I Love You but You Didn’t Do the Reading

Hard to believe another week has come and gone so fast. It has been difficult to keep tabs on all the ILYBYGTH-related stories out there. Here are a few that SAGLRROILYGYBTH might find interesting:

If you were the principal, what would YOU do? This South Carolina teacher got suspended for having her kids defend the Klan. HT: MM

Five Wheaton College students face charges in a violent hazing assault, as reported by the Chicago Tribune.

Ben Shapiro on the problem with college protesters, the “idol of self.”

What should a science booster-club leader do when a parent questions his religious beliefs? One story from the National Center for Science Education.

Did the right wing come from outer space? David Auerbach looks at the sci-fi roots of radical conservatism.Bart reading bible

“More…than just big hair and money.” An interview with John Wigger, author of a new history of Jim and Tammy Faye Bakker.
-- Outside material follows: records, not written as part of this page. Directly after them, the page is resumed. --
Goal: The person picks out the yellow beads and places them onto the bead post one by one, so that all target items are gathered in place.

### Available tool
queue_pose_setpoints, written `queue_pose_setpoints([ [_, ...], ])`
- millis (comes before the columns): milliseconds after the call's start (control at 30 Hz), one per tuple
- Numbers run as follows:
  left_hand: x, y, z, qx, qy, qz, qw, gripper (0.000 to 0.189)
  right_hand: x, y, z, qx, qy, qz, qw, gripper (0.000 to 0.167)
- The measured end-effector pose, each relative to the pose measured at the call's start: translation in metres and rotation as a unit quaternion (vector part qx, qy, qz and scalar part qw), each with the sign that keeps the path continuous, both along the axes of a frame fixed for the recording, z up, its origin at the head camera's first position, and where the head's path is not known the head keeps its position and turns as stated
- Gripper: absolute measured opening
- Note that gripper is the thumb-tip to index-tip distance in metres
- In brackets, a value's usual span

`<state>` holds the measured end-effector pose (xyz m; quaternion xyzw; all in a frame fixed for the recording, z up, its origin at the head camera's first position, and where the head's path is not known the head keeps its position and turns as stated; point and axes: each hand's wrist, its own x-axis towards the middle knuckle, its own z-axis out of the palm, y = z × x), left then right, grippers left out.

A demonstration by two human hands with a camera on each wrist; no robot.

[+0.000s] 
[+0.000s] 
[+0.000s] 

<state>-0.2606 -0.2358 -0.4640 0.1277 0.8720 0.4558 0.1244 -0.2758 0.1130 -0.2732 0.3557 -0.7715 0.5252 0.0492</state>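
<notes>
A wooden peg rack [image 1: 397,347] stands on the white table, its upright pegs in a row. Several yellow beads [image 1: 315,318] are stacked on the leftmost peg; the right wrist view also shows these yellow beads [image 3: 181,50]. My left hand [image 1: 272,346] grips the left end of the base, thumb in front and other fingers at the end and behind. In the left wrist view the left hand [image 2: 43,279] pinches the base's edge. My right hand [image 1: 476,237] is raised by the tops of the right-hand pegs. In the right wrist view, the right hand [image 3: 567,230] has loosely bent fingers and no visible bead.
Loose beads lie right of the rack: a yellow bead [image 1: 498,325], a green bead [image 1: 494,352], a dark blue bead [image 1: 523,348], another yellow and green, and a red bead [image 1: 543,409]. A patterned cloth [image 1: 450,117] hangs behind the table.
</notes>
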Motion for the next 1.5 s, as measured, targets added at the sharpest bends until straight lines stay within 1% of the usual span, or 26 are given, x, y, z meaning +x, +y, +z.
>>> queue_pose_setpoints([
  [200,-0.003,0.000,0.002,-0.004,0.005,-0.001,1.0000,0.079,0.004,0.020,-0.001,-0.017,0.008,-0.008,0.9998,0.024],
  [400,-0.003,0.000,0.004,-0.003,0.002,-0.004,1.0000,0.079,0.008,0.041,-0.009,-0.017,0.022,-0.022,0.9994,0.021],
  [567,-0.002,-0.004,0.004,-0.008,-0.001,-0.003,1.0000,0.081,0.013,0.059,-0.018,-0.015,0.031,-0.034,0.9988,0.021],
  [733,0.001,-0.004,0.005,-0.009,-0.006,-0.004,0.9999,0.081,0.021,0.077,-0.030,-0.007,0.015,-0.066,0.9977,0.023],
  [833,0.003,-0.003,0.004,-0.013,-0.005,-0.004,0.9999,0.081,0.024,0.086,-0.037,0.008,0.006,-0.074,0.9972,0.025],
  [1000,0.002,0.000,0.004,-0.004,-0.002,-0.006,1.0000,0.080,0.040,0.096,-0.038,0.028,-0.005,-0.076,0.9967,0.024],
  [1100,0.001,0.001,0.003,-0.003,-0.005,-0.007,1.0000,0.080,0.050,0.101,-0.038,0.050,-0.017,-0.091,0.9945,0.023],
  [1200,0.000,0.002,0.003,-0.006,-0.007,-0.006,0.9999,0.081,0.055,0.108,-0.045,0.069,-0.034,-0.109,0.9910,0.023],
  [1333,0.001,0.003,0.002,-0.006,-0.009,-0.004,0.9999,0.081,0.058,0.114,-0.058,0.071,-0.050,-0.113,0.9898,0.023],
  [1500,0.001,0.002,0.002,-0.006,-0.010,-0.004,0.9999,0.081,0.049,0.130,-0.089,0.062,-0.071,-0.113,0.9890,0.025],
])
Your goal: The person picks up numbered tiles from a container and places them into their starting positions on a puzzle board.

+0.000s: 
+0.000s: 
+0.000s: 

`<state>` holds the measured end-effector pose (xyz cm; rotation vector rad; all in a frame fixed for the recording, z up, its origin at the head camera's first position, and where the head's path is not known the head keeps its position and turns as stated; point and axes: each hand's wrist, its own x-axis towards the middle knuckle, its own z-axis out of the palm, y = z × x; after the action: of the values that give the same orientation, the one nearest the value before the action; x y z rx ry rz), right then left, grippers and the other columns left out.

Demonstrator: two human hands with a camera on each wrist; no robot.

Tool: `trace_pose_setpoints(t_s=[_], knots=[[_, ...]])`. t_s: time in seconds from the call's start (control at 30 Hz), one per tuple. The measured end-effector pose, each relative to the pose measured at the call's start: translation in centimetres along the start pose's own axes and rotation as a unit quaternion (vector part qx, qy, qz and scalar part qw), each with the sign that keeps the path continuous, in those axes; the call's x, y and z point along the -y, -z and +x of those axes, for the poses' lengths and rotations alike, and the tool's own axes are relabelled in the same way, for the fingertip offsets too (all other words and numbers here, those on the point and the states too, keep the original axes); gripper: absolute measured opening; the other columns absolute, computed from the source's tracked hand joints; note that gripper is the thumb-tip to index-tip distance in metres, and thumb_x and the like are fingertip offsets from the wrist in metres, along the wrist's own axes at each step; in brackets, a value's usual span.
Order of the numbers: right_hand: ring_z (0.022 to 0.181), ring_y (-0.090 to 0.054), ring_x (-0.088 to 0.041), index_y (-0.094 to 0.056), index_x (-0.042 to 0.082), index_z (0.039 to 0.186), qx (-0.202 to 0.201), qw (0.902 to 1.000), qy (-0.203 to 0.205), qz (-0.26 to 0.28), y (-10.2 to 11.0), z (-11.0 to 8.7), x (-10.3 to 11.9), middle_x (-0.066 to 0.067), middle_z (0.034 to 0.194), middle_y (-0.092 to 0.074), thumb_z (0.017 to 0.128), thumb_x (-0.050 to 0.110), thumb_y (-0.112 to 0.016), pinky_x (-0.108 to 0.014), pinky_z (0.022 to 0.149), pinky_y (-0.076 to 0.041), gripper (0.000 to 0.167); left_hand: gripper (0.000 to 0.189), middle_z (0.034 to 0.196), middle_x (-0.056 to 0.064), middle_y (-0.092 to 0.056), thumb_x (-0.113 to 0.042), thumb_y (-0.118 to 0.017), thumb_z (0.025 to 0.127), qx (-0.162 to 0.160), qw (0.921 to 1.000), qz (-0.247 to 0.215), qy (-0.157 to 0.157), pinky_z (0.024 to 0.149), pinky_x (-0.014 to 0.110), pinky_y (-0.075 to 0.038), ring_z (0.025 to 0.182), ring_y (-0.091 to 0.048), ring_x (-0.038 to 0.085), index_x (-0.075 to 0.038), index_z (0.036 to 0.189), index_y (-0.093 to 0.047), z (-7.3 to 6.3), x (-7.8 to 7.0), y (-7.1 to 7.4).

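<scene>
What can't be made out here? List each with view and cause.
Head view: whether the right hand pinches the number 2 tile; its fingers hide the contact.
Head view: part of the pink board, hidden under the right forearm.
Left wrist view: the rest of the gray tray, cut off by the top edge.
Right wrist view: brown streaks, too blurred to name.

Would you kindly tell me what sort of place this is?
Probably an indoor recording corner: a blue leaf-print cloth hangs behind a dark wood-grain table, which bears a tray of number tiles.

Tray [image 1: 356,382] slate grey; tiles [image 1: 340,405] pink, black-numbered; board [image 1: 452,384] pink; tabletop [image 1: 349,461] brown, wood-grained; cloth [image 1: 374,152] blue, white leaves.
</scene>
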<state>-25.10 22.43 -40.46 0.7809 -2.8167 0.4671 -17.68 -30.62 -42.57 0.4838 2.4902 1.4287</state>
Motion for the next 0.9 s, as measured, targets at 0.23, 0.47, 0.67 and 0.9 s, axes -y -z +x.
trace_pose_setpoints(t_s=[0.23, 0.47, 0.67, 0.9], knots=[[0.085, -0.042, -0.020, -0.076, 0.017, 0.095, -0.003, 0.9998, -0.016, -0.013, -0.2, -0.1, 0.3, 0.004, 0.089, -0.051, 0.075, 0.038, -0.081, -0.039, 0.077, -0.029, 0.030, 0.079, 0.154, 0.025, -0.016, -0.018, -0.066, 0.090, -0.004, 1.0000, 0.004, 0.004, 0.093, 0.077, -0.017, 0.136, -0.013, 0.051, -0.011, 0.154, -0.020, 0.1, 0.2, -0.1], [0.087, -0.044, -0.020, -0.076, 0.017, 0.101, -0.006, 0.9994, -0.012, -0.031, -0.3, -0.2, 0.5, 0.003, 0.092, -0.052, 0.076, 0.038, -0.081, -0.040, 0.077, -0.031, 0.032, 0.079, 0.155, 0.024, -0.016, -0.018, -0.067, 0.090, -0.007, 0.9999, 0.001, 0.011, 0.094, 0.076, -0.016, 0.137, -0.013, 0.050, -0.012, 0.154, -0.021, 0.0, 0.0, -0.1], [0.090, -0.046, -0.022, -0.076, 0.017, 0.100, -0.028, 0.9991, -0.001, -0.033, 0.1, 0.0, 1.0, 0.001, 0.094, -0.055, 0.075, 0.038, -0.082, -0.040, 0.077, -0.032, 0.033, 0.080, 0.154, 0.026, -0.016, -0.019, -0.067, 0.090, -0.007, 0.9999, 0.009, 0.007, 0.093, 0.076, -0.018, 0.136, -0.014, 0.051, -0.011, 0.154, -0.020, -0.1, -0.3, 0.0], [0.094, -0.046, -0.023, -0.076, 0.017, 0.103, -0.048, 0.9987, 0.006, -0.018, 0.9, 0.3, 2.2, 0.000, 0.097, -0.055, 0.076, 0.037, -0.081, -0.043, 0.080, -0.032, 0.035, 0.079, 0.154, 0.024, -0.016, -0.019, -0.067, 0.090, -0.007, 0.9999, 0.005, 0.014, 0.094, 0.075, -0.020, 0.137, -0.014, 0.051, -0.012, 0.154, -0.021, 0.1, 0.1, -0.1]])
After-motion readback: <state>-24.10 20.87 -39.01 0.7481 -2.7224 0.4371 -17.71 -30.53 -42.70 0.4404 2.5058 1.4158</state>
What are historians saying about Ken Burns’ and Lynn Novick’s new Vietnam War documentary? At HNN, Professor Bob Buzzanco offers a few criticisms.

What do standardized history tests tell us? Not so much, argues Sam Wineburg and his colleagues.

Why so few conservative professors? George Yancey says there’s more to it than self-selection.

A portrait of a culture-war powerhouse: Daniel Bennett on the history of conservative legal activists Alliance Defending Freedom.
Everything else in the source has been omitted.